## What to produce
Copy each line below holding "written".

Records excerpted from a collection

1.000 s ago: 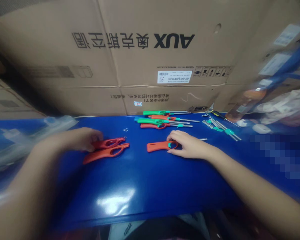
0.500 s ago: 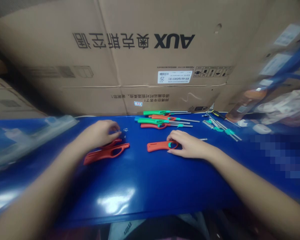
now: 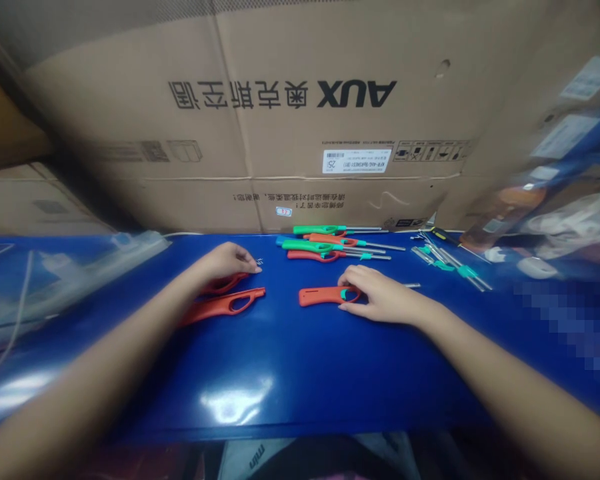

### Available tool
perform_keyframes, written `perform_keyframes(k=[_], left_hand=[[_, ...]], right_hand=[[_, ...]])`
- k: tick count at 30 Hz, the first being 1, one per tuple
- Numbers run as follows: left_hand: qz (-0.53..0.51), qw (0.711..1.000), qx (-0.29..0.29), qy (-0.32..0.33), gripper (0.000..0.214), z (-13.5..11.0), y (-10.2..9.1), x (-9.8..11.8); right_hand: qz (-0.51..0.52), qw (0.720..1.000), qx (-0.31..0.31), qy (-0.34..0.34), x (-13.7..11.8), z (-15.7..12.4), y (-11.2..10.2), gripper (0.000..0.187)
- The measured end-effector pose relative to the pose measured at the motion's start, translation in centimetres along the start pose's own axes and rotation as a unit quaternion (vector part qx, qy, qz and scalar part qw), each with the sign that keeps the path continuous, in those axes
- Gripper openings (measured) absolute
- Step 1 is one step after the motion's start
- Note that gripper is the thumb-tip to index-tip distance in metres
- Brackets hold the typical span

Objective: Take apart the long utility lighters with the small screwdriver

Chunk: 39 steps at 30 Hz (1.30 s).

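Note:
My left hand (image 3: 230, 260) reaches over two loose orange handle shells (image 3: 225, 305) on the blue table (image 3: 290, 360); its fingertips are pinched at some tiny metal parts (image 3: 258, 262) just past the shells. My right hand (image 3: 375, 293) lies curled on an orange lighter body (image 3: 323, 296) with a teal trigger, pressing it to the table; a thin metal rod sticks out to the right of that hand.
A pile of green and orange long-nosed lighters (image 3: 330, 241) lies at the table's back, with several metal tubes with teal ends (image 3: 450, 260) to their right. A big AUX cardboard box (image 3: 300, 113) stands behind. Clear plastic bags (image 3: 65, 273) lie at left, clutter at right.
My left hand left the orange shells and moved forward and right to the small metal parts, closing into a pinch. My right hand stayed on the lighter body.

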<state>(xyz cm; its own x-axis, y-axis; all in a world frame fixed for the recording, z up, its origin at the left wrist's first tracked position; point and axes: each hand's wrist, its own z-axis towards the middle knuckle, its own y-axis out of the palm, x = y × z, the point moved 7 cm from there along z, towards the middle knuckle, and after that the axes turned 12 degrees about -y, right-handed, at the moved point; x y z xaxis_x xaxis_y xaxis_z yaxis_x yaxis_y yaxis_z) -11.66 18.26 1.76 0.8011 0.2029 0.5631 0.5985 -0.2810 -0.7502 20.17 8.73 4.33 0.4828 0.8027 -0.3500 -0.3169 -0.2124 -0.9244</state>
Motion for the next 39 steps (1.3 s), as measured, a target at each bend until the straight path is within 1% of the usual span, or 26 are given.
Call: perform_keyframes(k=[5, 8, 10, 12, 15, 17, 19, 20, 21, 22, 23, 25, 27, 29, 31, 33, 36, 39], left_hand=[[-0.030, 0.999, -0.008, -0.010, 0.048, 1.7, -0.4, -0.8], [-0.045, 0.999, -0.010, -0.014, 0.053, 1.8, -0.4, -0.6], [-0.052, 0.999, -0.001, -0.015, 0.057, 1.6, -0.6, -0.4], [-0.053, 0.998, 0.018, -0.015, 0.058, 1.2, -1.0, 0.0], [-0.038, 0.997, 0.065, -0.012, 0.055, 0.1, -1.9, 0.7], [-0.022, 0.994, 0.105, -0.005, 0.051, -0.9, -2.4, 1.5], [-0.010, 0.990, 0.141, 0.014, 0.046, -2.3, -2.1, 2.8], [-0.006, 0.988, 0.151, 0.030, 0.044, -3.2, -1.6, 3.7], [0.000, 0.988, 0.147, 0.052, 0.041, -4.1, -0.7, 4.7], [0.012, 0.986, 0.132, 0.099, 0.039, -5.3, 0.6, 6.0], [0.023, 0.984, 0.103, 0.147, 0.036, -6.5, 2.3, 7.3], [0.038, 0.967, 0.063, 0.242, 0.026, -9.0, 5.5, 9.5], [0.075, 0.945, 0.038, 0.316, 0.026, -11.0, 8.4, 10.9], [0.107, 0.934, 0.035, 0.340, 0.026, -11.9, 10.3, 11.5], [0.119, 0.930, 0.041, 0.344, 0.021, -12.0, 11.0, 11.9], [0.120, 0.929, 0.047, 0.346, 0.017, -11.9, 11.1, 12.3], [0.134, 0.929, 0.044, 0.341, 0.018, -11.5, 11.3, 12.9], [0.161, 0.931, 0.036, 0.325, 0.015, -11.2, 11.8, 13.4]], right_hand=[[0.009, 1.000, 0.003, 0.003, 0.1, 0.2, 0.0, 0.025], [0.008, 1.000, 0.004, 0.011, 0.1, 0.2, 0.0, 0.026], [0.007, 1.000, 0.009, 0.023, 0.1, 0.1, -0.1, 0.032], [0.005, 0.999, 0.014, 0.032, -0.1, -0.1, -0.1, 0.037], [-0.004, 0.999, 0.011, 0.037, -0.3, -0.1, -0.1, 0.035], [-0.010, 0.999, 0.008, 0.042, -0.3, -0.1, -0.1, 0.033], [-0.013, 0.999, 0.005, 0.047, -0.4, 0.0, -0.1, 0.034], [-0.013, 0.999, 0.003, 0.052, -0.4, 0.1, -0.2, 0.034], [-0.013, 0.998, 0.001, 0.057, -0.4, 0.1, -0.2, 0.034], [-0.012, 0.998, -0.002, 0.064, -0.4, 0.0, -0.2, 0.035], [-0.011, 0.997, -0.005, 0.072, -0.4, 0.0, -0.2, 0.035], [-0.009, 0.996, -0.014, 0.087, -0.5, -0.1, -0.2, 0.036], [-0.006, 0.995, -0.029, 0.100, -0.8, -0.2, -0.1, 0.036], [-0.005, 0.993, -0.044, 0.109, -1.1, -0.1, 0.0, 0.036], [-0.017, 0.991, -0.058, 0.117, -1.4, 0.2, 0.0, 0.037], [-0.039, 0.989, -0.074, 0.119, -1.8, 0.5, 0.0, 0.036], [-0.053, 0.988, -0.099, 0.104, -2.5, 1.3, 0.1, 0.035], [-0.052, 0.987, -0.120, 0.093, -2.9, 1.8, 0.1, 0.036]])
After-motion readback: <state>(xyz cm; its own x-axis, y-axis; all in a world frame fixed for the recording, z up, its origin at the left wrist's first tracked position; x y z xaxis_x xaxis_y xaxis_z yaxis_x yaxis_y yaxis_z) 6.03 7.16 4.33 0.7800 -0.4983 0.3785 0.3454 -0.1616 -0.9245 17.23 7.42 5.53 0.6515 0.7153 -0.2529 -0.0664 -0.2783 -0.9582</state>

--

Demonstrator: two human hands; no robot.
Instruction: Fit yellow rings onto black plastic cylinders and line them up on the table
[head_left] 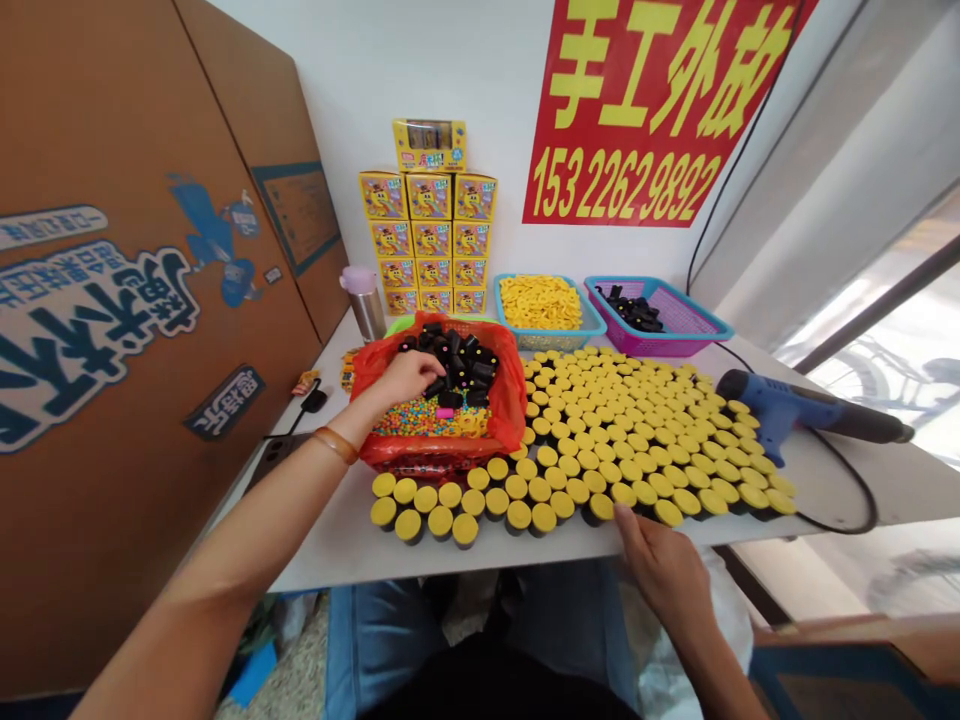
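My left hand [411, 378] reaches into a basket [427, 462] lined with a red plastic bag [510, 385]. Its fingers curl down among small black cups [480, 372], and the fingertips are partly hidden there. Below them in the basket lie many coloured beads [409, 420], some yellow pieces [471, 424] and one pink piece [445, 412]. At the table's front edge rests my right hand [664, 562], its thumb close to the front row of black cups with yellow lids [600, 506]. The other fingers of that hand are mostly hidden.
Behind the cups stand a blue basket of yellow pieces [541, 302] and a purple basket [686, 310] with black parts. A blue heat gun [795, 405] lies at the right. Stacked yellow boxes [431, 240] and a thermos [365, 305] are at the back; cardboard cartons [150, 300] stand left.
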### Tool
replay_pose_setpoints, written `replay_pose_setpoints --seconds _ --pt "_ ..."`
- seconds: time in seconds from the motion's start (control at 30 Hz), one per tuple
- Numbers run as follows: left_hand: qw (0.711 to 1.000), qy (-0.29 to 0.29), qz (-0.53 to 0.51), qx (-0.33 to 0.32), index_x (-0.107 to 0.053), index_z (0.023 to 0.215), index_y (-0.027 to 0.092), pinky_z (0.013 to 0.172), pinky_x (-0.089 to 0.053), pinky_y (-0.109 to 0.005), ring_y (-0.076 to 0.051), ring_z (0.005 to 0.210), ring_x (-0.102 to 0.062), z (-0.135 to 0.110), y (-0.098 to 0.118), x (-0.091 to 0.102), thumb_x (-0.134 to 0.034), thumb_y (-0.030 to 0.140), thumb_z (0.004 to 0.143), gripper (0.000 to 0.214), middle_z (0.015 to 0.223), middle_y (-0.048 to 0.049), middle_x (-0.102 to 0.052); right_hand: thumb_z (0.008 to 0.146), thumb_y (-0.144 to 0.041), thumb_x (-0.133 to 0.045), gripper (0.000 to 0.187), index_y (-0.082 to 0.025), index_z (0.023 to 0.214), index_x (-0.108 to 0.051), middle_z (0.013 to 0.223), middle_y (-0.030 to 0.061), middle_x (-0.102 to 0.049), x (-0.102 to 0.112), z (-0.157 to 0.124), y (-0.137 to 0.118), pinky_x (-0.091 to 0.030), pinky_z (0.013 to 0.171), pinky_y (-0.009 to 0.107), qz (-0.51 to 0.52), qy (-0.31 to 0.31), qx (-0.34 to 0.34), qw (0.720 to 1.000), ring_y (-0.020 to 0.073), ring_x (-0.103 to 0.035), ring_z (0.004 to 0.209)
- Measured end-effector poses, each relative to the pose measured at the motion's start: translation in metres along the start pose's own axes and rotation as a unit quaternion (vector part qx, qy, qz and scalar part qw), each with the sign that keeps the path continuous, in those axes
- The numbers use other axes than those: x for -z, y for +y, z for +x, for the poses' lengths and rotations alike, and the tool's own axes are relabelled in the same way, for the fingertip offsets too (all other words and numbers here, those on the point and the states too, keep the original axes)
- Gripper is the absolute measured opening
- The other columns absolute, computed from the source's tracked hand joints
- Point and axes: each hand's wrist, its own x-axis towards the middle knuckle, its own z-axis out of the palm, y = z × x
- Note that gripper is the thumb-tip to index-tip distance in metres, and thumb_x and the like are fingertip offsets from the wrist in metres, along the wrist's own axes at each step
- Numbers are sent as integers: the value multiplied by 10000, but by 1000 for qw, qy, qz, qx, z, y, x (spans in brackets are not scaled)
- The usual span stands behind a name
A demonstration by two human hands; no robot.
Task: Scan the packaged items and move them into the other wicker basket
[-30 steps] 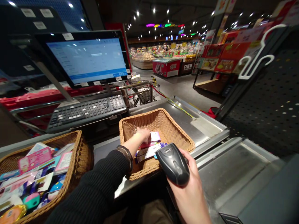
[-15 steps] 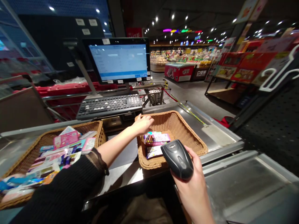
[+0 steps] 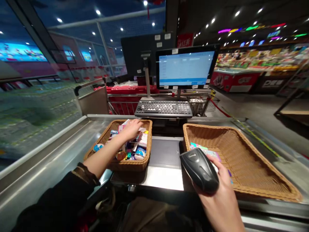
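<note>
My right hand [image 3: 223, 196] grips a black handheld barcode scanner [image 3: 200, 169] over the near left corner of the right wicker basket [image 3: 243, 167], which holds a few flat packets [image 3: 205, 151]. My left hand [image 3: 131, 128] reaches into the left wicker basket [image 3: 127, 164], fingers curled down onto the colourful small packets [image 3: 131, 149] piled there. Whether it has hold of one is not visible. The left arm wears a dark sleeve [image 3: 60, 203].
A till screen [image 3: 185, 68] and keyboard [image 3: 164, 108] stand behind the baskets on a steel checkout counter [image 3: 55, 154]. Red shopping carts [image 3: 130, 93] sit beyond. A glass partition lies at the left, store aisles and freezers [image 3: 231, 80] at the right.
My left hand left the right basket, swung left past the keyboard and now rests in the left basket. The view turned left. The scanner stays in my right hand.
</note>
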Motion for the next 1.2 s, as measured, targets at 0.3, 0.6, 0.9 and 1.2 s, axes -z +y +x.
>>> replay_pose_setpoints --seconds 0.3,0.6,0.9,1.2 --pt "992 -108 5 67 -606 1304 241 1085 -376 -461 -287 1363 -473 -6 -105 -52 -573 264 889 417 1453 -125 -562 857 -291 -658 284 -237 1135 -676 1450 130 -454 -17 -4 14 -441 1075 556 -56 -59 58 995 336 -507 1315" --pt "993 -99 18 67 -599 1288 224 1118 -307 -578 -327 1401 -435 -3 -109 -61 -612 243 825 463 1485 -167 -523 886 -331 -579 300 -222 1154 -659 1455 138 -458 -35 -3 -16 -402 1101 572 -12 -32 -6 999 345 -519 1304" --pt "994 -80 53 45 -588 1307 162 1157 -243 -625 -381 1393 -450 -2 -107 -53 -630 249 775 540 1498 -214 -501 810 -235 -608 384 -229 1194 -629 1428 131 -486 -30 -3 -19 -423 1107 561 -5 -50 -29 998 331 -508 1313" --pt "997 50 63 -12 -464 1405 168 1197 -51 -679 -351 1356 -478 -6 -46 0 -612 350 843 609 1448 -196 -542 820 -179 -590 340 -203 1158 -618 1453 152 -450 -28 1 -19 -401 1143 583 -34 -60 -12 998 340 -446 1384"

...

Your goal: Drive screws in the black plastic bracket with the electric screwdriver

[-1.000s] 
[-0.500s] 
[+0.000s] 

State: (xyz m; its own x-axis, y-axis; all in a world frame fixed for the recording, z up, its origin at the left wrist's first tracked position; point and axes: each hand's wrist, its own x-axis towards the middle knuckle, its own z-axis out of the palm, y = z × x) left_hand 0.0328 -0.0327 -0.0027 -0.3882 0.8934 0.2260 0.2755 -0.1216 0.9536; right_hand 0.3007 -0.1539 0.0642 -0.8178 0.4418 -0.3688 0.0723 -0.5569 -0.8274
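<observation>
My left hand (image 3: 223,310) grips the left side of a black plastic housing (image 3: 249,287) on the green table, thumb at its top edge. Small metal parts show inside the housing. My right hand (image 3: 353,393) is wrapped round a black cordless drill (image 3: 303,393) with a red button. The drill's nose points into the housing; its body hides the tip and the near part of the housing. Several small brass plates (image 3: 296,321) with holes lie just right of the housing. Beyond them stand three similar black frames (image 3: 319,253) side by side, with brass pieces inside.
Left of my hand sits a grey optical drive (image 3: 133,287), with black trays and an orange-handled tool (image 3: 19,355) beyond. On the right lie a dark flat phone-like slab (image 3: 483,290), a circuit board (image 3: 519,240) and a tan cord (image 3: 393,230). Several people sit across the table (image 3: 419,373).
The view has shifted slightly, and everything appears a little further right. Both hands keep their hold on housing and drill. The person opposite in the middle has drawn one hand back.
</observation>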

## Output for this exercise
perform_keyframes, written `perform_keyframes(k=[_], left_hand=[[_, ...]], right_hand=[[_, ...]])`
replay_pose_setpoints, written `replay_pose_setpoints --seconds _ --pt "_ ..."`

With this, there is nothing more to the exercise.